Résultats semestriels

Recul de 15% pour BGL BNP Paribas



La première moitié d’année de BGL BNP Paribas a aussi été marquée par l’inauguration des nouveaux bâtiments, début juin. (Photo: Eric Chenal / archives)

La première moitié d’année de BGL BNP Paribas a aussi été marquée par l’inauguration des nouveaux bâtiments, début juin. (Photo: Eric Chenal / archives)

Après six mois d’opérations en 2016, BGL BNP Paribas met en avant la progression de ses activités commerciales, même si, au final, le résultat net recule de 15%.

À l’image de l’ensemble du secteur bancaire, BGL BNP Paribas a souffert au cours du premier semestre d’un environnement de taux bas et d’un contexte boursier défavorable.
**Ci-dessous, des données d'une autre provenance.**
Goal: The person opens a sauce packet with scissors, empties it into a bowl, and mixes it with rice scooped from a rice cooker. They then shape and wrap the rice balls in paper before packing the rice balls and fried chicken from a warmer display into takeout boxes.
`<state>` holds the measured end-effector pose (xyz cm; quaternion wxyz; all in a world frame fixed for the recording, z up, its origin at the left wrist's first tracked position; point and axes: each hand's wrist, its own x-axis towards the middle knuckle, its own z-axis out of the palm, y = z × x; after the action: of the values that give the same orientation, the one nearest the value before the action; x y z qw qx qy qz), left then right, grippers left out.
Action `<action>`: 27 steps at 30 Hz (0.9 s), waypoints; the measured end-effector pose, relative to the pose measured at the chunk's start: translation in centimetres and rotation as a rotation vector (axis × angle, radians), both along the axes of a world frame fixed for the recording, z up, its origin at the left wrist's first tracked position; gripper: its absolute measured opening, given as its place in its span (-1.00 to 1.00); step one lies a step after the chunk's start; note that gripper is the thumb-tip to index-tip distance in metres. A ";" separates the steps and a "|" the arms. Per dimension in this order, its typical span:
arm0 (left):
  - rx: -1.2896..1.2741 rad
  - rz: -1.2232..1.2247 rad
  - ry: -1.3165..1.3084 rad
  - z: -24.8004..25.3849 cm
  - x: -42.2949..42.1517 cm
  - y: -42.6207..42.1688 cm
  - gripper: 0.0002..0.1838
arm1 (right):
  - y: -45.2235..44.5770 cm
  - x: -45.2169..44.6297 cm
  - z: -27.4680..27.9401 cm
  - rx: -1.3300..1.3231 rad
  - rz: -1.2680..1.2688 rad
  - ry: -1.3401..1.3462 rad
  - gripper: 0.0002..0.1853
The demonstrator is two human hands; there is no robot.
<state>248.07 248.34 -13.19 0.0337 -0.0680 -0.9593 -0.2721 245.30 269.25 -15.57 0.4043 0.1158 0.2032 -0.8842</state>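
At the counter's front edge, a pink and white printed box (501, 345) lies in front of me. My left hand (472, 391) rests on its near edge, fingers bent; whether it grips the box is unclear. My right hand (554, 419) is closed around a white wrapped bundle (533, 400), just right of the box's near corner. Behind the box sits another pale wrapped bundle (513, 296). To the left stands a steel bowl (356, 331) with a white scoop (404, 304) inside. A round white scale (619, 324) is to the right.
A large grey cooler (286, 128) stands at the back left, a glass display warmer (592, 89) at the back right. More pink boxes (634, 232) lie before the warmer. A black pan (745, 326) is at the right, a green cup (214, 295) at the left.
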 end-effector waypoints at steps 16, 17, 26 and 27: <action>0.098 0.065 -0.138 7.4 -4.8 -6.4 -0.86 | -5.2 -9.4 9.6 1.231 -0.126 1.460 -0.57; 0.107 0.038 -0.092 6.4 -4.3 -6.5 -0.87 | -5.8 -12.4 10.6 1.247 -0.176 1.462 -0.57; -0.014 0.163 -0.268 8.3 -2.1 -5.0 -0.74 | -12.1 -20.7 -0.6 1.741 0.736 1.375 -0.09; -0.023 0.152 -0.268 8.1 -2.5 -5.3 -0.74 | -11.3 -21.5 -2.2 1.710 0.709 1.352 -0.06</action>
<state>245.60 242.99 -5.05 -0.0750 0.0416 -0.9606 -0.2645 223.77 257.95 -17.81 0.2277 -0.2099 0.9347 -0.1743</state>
Le produit net bancaire atteint 672,6 millions et est en retrait de 2% par rapport au 1er semestre 2015 (687,6 millions d’euros).
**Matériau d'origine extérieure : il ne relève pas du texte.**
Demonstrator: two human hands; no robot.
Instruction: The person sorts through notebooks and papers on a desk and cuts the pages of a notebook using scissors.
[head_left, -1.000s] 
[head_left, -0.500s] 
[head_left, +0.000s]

La banque, dans un communiqué, se félicite ce mardi des résultats de ses activités commerciales. Les encours moyens des crédits ont évolué positivement (+1,7%), grâce à l’évolution des crédits, surtout immobiliers, aux particuliers, alors que les volumes moyens des dépôts ont grimpé de 11,8%. BGL BNP Paribas pointe ici une très bonne collecte auprès de la clientèle des entreprises, en lien avec le développement des services internationaux de cash management.

Le résultat net consolidé part du groupe du 1er semestre a atteint 149,3 millions. Il est donc en retrait de 25,6 millions (15%) par rapport à la même période en 2015. Hors impact de la réorganisation des activités hors du Luxembourg et hors dotations au Fonds de résolution unique et au Fonds de garantie des dépôts Luxembourg, la banque a calculé qu’il s’établirait à 176 millions d’euros, soit une situation stable.
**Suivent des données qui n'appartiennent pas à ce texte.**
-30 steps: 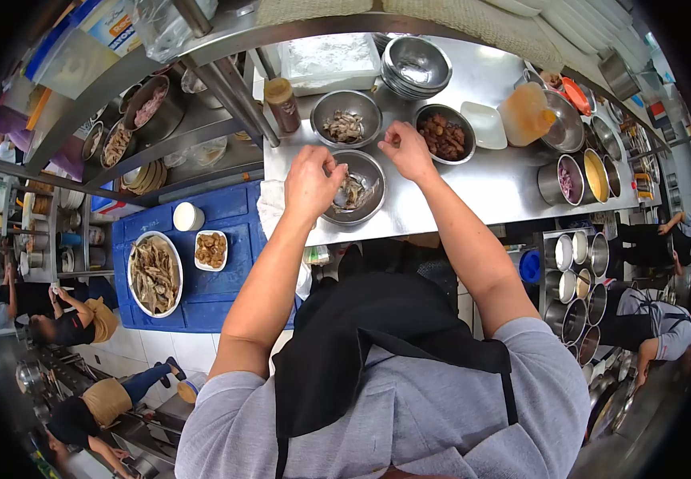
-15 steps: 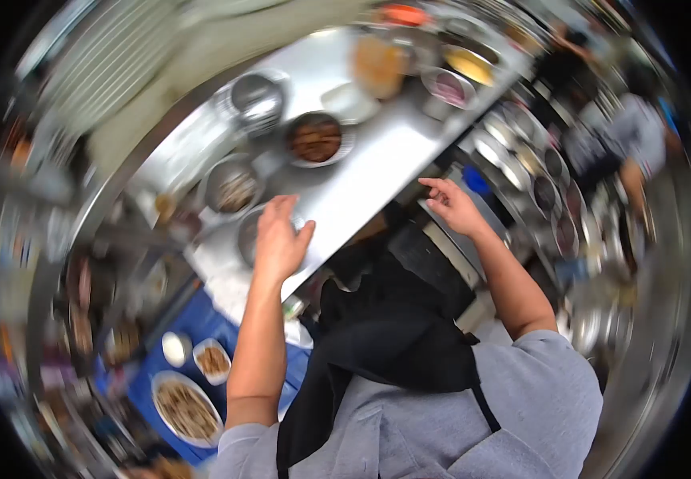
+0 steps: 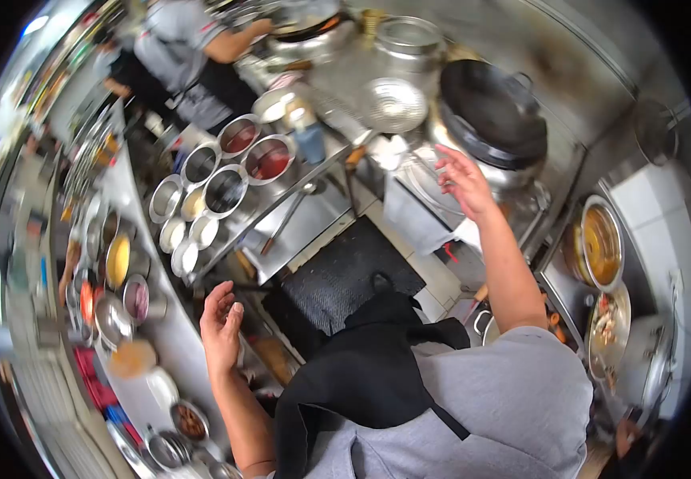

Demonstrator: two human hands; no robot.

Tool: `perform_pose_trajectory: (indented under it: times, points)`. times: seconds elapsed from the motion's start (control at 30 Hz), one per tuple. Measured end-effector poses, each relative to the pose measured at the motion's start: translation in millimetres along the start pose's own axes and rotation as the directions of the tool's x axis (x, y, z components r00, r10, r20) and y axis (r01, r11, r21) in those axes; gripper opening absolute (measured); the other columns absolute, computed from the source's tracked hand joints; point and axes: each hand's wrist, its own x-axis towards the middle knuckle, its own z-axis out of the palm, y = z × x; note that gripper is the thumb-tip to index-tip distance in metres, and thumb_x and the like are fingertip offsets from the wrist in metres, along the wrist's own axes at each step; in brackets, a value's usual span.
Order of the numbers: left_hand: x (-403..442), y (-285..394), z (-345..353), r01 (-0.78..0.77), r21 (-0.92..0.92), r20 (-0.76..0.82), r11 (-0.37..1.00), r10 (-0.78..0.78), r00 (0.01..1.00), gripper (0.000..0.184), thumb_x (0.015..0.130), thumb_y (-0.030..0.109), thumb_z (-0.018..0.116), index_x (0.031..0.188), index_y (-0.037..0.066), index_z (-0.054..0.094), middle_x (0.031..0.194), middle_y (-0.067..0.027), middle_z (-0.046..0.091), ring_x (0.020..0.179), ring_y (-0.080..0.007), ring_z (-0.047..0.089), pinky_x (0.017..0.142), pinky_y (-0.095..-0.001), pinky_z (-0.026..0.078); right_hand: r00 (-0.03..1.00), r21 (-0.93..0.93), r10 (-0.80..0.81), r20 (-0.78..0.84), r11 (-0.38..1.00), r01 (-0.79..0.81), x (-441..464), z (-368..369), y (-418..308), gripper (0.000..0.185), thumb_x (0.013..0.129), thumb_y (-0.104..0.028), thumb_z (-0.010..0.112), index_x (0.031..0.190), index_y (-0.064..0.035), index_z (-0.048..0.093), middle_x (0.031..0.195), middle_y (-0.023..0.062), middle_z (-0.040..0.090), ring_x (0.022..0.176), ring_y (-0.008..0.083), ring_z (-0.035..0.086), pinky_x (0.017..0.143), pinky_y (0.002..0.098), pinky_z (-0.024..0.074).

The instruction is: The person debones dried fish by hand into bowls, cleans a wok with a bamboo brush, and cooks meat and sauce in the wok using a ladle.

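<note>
My left hand (image 3: 222, 326) is raised over the edge of the steel counter (image 3: 162, 319), fingers loosely bent, thumb apart and nothing held. Out to the other side, my right hand (image 3: 465, 185) is stretched forward with spread fingers and is also bare. It is nearest to a dark wok (image 3: 493, 112) on the stove. Just beyond its fingers lie a white cloth (image 3: 387, 152) and a perforated skimmer (image 3: 393, 105). In the view the hand overlaps the wok's near side; I cannot tell whether they touch.
Several steel pots of sauce, one with red sauce (image 3: 269, 157), stand on a rack ahead left. A co-worker (image 3: 182, 48) works at the far stove. On the floor is a black mat (image 3: 349, 267). To the right are a pot of yellowish liquid (image 3: 599, 243) and a food pan (image 3: 607, 335).
My view has swung right, from the counter of bowls toward the stove and floor mat. That counter now lies at the left. Both hands remain raised, and my right hand now appears beside the wok.
</note>
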Motion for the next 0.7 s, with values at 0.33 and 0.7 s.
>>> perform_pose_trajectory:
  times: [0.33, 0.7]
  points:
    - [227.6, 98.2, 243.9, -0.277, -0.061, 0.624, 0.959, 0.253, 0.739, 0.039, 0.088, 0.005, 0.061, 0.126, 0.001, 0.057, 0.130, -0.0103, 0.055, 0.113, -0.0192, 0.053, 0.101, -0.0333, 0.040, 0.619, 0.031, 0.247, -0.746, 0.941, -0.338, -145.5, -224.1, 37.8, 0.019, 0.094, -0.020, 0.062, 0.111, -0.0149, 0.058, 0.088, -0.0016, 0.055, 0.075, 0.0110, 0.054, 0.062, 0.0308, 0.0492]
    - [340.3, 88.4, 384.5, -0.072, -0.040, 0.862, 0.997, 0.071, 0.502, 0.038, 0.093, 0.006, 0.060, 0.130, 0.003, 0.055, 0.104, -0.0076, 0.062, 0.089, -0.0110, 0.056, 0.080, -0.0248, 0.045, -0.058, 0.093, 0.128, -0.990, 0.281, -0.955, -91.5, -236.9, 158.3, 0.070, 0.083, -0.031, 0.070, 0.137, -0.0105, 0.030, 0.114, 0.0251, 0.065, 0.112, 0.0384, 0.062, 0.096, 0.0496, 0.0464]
Dans la même veine, la banque annonce que ses frais généraux s’élèvent à 337,7 millions, en augmentation de 3% en raison de l’impact des dotations au Fonds de résolution unique et au Fonds de garantie des dépôts Luxembourg. Les fonds propres réglementaires atteignent 5,5 milliards d’euros et le ratio de solvabilité s’élève à 23,6%, selon les normes Bâle III, et est donc largement au-dessus du minimum réglementaire.